- [Task details]: What is needed is an exact copy of the lines in the listing below, from the one with "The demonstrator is" up to and including the one with "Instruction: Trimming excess", with no other lines.

'''

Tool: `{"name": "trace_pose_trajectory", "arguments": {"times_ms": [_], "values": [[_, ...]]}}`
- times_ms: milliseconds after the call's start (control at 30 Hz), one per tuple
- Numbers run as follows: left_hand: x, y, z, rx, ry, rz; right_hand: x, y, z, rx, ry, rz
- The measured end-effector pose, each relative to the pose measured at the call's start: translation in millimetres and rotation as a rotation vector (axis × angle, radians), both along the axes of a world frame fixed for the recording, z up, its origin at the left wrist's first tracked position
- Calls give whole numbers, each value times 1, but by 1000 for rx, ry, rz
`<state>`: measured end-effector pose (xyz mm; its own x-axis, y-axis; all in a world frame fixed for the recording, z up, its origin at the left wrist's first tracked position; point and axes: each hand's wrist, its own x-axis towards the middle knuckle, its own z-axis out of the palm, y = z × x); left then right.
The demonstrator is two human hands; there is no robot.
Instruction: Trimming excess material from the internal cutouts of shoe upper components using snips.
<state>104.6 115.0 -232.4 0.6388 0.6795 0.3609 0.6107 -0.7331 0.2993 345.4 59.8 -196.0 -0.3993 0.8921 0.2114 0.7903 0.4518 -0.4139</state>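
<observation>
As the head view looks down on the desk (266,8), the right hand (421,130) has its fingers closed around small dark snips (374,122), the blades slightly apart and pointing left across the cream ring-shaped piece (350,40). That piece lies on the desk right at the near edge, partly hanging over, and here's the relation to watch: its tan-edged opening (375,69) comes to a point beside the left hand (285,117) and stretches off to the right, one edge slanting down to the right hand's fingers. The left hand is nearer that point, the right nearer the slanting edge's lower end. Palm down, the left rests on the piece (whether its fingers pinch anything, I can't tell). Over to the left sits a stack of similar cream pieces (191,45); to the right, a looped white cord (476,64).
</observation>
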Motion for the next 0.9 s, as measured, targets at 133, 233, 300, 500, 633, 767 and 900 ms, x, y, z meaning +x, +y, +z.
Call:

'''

- [Task response]:
The demonstrator is two human hands; there is no robot.
Instruction: Trimming excess material from the internal cutouts of shoe upper components using snips.

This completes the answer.